Conseil d'État — Décision N° 487704

lundi 15 juillet 2024

JuridictionConseil d'État
SectionSection du Contentieux
N° Dossier487704
ECLIECLI:FR:CECHS:2024:487704.20240715
TypeDécision
RecoursPlein contentieux
PublicationC
Formation2ème chambre jugeant seule

Texte intégral

Vu la procédure suivante :

Mme A C a demandé à la Cour nationale du droit d'asile de rectifier des erreurs matérielles affectant sa décision n° 21029877 du 30 janvier 2023 lui reconnaissant la qualité de réfugié ainsi qu'à ses enfants mineurs.

Par une ordonnance n° 23008908 du 7 avril 2023, le président de section désigné par le président de la Cour nationale du droit d'asile a rejeté sa demande.

Par un pourvoi sommaire et un mémoire complémentaire, enregistrés le 28 août et 24 novembre 2023 au secrétariat du contentieux du Conseil d'Etat, Mme C demande au Conseil d'État :

1°) d'annuler cette ordonnance ;

2°) réglant l'affaire au fond, de rectifier les erreurs matérielles en cause ;

3°) de mettre à la charge de l'OFPRA une somme de 3 000 euros à verser à la SCP Bauer-Violas - Feschotte-Desbois - Sebagh, son avocat, au titre des dispositions de l'article L. 761-1 du code de justice administrative et de l'article 37 de la loi du 10 juillet 1991.

Vu les autres pièces du dossier ;

Vu :

- le code de l'entrée et du séjour des étrangers et du droit d'asile ;

- le décret n° 93-1362 du 30 décembre 1993 ;

- le code de justice administrative ;

Après avoir entendu en séance publique :

- le rapport de M. Jérôme Goldenberg, conseiller d'Etat en service extraordinaire,

- les conclusions de Mme Dorothée Pradines, rapporteure publique,

La parole ayant été donnée, après les conclusions, à la SCP Bauer-Violas-Feschotte-Desbois-Sebagh, avocat de Mme C ;

Considérant ce qui suit :

1. Aux termes du premier alinéa de l'article R. 532-58 du code de l'entrée et du séjour des étrangers et du droit d'asile : " Lorsque le président de la Cour nationale du droit d'asile constate que la minute d'une décision est entachée d'une erreur ou d'une omission matérielle non susceptible d'avoir exercé une influence sur le jugement de l'affaire, il peut y apporter, par ordonnance rendue dans le délai d'un mois à compter de la notification aux parties, les corrections que la raison commande ". Aux termes du premier alinéa de l'article R. 532-68 du même code : " Lorsqu'une décision de la Cour nationale du droit d'asile est entachée d'une erreur matérielle susceptible d'avoir exercé une influence sur le jugement de l'affaire, la partie intéressée peut saisir la cour d'un recours en rectification. ".

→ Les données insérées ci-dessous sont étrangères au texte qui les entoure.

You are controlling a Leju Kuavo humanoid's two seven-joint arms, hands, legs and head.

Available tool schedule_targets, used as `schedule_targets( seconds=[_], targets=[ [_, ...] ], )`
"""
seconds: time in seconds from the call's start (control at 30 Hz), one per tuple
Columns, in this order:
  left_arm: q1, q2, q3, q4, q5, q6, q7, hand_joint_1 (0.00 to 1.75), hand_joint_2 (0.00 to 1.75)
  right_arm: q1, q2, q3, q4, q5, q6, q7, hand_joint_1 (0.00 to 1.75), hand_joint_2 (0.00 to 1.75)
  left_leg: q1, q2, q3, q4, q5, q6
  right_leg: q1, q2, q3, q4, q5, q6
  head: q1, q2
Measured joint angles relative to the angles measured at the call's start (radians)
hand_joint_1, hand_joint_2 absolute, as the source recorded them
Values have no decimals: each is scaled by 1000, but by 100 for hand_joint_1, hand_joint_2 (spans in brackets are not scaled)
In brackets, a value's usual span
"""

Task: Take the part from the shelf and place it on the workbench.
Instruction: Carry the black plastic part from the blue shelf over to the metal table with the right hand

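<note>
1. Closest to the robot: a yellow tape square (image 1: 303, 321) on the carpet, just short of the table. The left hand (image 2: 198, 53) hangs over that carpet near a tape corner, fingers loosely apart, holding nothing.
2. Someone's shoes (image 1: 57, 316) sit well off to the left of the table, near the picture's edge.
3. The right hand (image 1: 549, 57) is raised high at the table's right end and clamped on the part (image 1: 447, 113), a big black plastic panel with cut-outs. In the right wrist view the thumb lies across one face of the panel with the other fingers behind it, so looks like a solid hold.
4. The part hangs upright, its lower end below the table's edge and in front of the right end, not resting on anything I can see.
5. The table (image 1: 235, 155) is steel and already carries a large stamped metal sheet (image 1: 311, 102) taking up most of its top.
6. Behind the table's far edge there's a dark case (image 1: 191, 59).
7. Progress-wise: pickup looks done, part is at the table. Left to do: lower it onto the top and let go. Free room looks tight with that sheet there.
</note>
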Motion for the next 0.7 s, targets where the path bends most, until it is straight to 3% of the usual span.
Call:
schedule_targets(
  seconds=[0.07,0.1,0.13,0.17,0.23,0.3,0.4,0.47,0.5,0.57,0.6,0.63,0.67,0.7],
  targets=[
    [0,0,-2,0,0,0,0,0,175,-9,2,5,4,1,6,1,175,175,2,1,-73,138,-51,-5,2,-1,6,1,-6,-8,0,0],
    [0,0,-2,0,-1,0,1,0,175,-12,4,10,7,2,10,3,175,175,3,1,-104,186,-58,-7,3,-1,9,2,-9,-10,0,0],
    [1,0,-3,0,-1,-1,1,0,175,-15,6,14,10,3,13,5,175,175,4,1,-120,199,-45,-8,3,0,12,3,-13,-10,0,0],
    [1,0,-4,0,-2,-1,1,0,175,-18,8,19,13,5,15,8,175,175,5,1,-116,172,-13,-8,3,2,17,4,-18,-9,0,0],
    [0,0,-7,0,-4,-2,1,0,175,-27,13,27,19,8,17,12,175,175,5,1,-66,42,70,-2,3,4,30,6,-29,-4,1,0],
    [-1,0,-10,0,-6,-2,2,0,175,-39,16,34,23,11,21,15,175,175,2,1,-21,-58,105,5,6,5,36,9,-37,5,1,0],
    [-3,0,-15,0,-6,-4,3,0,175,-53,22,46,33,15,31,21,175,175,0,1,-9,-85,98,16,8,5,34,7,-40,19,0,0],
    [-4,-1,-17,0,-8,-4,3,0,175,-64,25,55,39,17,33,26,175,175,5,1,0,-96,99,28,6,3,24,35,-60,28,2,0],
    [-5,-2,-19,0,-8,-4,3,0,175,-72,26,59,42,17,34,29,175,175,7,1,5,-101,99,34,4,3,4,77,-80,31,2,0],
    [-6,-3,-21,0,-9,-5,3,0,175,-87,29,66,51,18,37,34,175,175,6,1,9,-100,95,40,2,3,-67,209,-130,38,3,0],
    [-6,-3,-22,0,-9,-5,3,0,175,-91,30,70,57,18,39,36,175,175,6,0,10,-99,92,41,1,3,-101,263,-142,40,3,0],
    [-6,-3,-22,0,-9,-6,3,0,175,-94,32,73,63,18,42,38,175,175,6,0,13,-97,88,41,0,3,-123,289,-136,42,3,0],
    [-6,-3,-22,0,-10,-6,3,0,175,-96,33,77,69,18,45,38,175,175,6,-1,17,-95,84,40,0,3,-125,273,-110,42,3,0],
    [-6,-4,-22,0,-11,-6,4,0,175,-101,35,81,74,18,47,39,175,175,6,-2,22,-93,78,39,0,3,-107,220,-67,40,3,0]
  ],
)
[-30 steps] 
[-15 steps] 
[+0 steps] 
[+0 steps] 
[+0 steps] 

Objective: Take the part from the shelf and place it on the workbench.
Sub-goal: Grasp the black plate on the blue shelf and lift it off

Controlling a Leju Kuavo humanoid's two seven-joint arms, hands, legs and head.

2. Il ressort des pièces du dossier soumis aux juges du fond que Mme C, ressortissante russe, a demandé à la Cour nationale du droit d'asile d'annuler la décision du 30 avril 2021 par laquelle le directeur général de l'Office français de protection des réfugiés et apatrides (OFPRA) avait rejeté la demande d'asile qu'elle avait présentée en son nom et en celui de ses cinq enfants mineurs, et de leur reconnaître la qualité de réfugié. Par une décision du 30 janvier 2023, la Cour nationale du droit d'asile a fait droit à sa demande. Toutefois, Mme C a, sur le fondement de l'article R. 532-68 précité du code de l'entrée et du séjour des étrangers et du droit d'asile, demandé à la Cour de rectifier sa décision en soutenant qu'elle était entachée d'erreurs matérielles, tenant à la division du prénom de son fils F D dont elle a fait deux personnes distinctes, et à l'omission de sa fille B D, pourtant citée dans la décision du 30 avril 2021 de l'OFPRA et dans l'en-tête de la décision de la Cour, au nombre des bénéficiaires de la qualité de réfugié.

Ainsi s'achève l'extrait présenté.